### Your task
Which lines come from the start of the records through the line that holds "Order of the"? Write them out word for word.

=== Material provided ===

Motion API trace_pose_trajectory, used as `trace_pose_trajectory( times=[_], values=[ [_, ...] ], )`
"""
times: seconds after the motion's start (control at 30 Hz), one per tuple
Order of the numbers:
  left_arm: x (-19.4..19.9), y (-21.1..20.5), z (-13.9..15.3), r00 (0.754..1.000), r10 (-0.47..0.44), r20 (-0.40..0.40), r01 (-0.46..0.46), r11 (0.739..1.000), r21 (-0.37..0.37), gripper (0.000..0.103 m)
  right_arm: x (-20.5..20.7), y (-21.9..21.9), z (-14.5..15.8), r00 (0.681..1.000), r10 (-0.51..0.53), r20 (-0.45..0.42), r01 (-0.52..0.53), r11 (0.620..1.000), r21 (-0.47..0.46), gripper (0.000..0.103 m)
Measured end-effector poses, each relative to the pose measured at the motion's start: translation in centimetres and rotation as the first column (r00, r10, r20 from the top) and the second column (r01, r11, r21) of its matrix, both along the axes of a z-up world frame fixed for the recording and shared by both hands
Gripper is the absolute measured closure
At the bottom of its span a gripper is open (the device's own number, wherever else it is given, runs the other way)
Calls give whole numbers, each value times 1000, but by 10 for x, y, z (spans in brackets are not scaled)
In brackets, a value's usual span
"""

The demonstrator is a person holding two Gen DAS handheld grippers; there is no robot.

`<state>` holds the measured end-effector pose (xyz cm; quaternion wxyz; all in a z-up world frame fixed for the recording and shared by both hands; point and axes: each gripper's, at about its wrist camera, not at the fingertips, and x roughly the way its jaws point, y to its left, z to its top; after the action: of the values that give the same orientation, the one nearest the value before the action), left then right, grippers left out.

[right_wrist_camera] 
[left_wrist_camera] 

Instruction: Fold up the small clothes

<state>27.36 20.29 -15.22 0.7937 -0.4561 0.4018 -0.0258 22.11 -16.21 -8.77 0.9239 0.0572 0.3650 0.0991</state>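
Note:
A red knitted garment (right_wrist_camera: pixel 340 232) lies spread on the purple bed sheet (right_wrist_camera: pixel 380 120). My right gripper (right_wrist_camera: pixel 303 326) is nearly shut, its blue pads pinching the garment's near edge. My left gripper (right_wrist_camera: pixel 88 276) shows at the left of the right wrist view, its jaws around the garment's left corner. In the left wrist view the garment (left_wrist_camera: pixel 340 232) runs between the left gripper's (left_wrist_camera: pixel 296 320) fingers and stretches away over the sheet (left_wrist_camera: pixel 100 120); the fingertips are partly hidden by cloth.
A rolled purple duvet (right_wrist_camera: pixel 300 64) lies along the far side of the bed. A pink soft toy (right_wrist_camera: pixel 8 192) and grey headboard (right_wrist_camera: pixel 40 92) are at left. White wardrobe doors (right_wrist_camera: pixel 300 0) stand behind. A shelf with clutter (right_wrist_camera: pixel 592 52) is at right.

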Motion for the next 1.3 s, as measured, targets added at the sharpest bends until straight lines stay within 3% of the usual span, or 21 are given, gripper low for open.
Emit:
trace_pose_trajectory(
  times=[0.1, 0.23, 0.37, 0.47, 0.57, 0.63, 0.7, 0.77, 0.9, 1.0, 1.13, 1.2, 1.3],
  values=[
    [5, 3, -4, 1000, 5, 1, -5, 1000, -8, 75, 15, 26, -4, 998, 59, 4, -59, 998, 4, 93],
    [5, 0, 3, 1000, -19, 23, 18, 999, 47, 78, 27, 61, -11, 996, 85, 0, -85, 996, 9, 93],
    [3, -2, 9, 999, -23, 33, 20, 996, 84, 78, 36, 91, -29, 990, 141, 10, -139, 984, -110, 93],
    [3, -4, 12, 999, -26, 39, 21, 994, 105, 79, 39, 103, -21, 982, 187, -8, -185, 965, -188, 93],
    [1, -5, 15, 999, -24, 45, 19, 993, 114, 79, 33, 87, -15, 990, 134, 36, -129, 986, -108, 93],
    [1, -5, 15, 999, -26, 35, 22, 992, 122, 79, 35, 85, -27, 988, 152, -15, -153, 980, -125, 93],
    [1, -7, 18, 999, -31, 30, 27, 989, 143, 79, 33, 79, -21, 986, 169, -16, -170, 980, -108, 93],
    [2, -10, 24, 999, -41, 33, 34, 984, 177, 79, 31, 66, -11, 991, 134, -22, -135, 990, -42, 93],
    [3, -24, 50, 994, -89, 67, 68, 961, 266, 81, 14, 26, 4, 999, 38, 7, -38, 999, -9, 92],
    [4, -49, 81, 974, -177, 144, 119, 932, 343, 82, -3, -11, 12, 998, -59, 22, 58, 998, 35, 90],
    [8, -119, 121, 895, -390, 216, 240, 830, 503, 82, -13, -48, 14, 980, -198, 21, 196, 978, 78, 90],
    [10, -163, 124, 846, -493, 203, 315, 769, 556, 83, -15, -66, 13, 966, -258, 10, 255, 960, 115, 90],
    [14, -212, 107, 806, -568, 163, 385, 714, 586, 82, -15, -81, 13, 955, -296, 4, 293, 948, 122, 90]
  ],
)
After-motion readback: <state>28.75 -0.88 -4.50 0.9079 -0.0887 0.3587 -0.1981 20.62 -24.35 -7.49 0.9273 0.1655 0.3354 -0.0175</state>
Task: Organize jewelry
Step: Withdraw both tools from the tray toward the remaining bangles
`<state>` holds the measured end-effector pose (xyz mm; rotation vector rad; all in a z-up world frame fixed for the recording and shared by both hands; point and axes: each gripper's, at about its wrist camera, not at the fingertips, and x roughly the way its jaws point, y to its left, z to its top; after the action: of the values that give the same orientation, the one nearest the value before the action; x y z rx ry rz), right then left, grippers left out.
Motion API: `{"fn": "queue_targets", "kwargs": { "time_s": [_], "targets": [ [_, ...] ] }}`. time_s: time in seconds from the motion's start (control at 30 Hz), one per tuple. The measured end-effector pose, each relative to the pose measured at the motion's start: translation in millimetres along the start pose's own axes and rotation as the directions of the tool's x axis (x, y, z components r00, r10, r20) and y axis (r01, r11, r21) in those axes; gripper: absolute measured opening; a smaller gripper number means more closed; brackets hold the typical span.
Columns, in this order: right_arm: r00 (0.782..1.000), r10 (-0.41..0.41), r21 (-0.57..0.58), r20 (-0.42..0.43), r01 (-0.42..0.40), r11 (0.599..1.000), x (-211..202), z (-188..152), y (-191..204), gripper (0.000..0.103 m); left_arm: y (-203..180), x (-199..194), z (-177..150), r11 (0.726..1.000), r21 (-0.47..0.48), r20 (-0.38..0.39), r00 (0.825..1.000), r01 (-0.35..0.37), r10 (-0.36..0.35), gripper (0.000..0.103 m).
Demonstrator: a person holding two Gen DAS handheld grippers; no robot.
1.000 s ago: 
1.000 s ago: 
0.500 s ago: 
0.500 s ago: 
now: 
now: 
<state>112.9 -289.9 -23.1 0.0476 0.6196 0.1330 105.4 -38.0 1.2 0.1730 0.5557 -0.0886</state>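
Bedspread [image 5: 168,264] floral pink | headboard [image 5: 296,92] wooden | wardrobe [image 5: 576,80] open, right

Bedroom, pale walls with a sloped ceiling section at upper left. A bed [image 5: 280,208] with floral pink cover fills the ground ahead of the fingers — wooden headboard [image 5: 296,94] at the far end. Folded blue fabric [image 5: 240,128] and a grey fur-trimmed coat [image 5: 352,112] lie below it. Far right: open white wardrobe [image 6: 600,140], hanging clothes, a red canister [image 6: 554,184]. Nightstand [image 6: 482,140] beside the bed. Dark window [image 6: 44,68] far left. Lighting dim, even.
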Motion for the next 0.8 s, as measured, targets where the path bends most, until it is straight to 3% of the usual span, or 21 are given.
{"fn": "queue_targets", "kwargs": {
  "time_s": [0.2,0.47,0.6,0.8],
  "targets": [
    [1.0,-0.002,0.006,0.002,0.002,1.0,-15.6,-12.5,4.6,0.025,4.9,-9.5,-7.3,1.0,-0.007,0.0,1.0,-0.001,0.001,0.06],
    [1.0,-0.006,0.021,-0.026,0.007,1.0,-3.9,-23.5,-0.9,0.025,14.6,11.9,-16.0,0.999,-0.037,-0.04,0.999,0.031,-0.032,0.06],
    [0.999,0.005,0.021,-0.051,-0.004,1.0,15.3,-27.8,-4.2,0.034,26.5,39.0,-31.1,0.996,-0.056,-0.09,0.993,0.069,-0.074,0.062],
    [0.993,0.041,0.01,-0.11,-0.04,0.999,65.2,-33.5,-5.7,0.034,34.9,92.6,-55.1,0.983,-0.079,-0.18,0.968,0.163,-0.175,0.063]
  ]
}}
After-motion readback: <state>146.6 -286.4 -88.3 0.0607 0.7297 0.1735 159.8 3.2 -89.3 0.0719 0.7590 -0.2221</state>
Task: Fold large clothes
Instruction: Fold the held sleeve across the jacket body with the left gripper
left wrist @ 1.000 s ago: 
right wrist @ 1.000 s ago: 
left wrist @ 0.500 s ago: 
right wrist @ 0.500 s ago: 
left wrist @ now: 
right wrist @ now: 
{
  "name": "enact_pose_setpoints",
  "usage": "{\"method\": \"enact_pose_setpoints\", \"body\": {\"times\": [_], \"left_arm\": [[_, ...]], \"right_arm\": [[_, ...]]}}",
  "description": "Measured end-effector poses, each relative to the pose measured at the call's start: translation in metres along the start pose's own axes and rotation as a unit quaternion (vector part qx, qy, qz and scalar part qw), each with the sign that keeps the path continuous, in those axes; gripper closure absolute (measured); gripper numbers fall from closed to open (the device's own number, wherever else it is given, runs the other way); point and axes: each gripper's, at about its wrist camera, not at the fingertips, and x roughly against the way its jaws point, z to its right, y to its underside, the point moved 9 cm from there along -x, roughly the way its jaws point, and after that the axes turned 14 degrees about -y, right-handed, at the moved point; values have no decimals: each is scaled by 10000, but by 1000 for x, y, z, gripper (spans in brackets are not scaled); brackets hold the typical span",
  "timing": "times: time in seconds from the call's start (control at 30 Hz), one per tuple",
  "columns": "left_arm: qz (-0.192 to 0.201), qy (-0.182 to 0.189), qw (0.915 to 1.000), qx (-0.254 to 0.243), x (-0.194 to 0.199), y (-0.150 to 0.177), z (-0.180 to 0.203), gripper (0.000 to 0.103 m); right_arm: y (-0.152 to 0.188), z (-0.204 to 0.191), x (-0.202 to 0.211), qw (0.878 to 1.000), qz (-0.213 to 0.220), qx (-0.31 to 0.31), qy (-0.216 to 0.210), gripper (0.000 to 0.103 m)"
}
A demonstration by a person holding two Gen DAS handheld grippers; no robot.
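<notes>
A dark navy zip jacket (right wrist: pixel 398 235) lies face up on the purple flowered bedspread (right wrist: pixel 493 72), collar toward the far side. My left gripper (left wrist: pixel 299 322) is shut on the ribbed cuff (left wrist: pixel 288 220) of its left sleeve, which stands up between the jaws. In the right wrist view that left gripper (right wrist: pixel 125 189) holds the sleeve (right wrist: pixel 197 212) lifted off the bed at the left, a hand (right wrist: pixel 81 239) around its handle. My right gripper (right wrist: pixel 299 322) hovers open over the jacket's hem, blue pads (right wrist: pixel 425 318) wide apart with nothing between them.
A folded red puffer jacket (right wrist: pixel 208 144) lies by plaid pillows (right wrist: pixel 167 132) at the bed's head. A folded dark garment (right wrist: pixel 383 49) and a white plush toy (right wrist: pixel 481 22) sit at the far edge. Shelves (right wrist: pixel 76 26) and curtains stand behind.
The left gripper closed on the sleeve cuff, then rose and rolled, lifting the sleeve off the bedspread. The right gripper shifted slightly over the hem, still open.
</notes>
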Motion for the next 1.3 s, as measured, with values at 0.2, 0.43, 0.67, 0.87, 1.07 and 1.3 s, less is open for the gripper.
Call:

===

### Result
Motion API trace_pose_trajectory, used as `trace_pose_trajectory( times=[_], values=[ [_, ...] ], )`
"""
times: seconds after the motion's start (control at 30 Hz), one per tuple
Order of the numbers:

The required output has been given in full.